Herkesin olup bitenlerin farkında olduğunu belirten Yıldız,  "Dünya artık daha az huzurlu bir yer. Ortadoğu özellikle en ciddi insani krizlerden birini yaşıyor. İnsani ve sosyal bedeli düşünüldüğünde bu kriz çok büyük etkilerini de beraberinde getiriyor. Türkiye'de de ciddi bir ekonomik kriz var" ifadelerini kullandı. Toplantıda ilk olarak konuşan Berie Ahern ise İrlanda'daki barış sürecinde yaşanan zorluklara dikkat çekerek, "Karşı tarafın gözünden olaylara bakabilmeniz gerekiyor. Sorunlar birbirine benzemeyebilir. Müzakerelerde önemli olan durum. Birbirine karşı insan gibi davranmak gerekir. İrlanda'da ABD ve AB'nin katkısı çok fazla oldu. Hayırlı Cuma anlaşması sürecinde Tony Blair ve ben çok ciddi katkılar sağladık. Son olarak ABD başkanı dahil oldu müzakerelere. Birbirimize söylemeyi hayal edemeyeceğiz şeyler söyledik. Bugün artık gösteriyor ki bütün meseleler birbiri ile bağlantılı. Halkın onayını almak gerekiyordu. Halkın buna evet demesi gerekiyordu" dedi.

"İNSANLAR KORKUDAN İŞ ALANLARINA DAHİL OLMUYORLARDI"

Barış sürecinde ekonomik olarak yaşanan sorunlar ve sivil toplum örgütlerinin katkısına ilişkin soruya ise Ahern şu cevabı verdi: “Ekonomi gerçekten çok önemliydi. İşsizlik çok fazlaydı. İnsanlar korkudan çok fazla dışarıya çıkmıyorlardı. Bu yüzden çok zor oldu insanları mobilize etmek açısından. 3 çocuğun hayatını kaybettiği bir terör saldırısı oldu. Bu sürekli olarak böyle devam etti. Bir sonraki olaya kadar hafifliyordu ama sonra devam etti. Sivil toplum sürekli olarak bizimle birlikte işbirliği yaptı. Sendikaları dahil ettik, çünkü çok fazla kesimi temsil ediyorlardı. Gazeteciler de dahil oldu. İş insanları uzun bir süre dahil olmak istemedi seslerini yükseltmek istemedi. Ama siyasetten uzak gelip bize yardımcı olmaya çalışıyorlardı. Hayatlarında oy kullanmayan insanlar bu süreçte gelip oylarını kullandılar. Hayırlı Cuma anlaşmasını herkes okudu. İnsanların harekete geçirilmesi oldu.”
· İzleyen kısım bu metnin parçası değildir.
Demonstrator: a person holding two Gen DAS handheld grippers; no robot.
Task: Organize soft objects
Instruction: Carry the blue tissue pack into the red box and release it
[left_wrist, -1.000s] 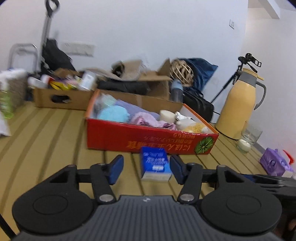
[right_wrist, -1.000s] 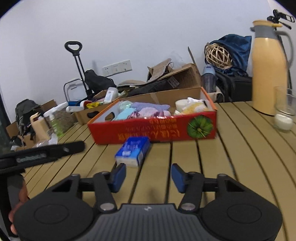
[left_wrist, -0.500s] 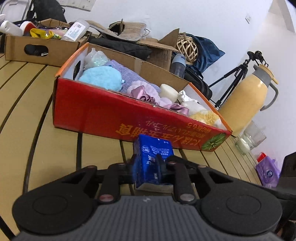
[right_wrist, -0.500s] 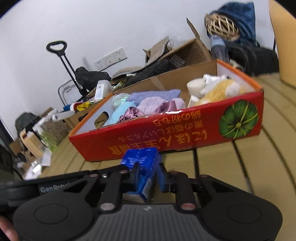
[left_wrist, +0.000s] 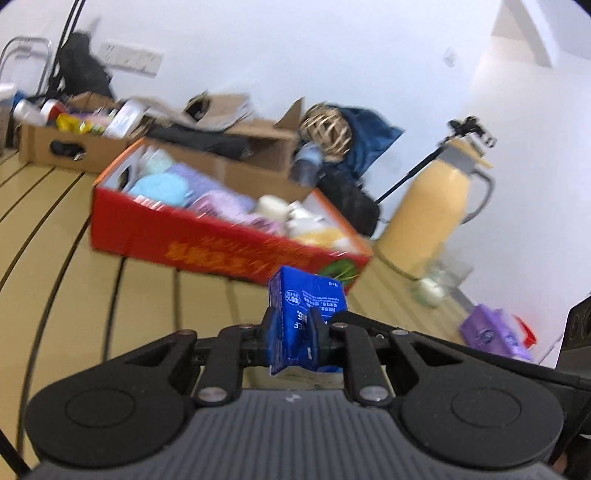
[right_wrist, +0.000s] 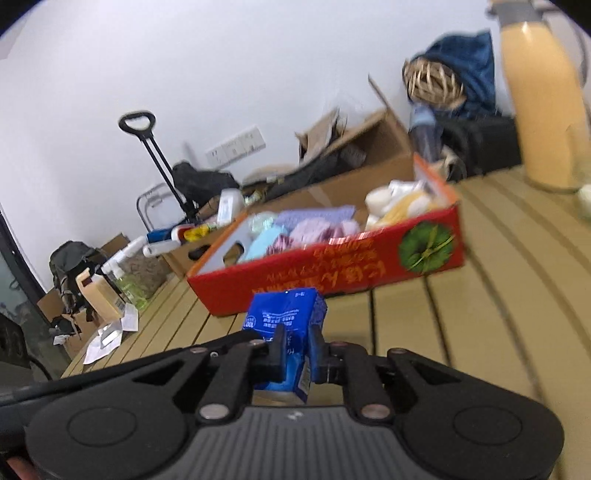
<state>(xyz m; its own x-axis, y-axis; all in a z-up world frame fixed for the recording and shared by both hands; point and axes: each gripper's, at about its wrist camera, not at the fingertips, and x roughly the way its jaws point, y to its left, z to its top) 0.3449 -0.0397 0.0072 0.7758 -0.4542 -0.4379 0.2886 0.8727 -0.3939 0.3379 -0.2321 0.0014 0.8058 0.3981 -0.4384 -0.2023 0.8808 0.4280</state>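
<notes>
Two tongs: the left tongs and the right tongs both pinch the same blue tissue pack, each pair of fingers pressed into its sides so the soft wrapper buckles between them.
Tissue pack: it is held off the slatted wooden table, tipped a little, in front of the red cardboard box and near its corner with the green print.
Red box: it stands on the table, open on top, already holding soft things: a light blue fluffy piece, lilac and pink cloth, something white and a pale yellow plush at the far end.
Step in hand: by my reading, the carry. The pack is gripped and lifted, not yet over the box rim.
Next move: I'd judge it calls for raising the pack above the near wall, bringing it forward over a gap among the soft things, then spreading both tongs together so it drops flat.
Risk: with two grips on one squashy pack, uneven pull could twist or tear the wrapper.
Around: a yellow thermos jug and a glass stand to the right, a purple packet lies nearer, and brown cartons sit behind.
</notes>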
"BÖLGEYE AYRILAN BÜTÇE GÜVENLİK POLİTİKALARINA AYRILIYOR"

DTSO Başkanı Mehmet Kaya ise çatışma süreci nedeniyle birçok ekonomik fırsatın kaçtığını belirtti. Ekonominin bu süreçte çok az konuşulduğunu ifade eden Kaya, “DTSO olarak bu çalışmayı önemsiyoruz. Kürt sorununun çözümünde en az konuşulan konu ekonomi konusu oluyor. Barışa katkı için çalışmalar yapıyoruz. Kaçan fırsatları çok net görebiliyoruz. Bu kaçan fırsatların bize maliyeti çok fazla oluyor. Ermeni ve Süryani gibi azınlıkların da göçe zorlanması ve sürülmesi ve ekonomik politikalarla birlikte bölge hızla yoksullaşmaya başladı. Bölgeye ayrılan önemli bir bütçenin güvenlik politikalarına ayrıldığını biliyoruz” diye konuştu.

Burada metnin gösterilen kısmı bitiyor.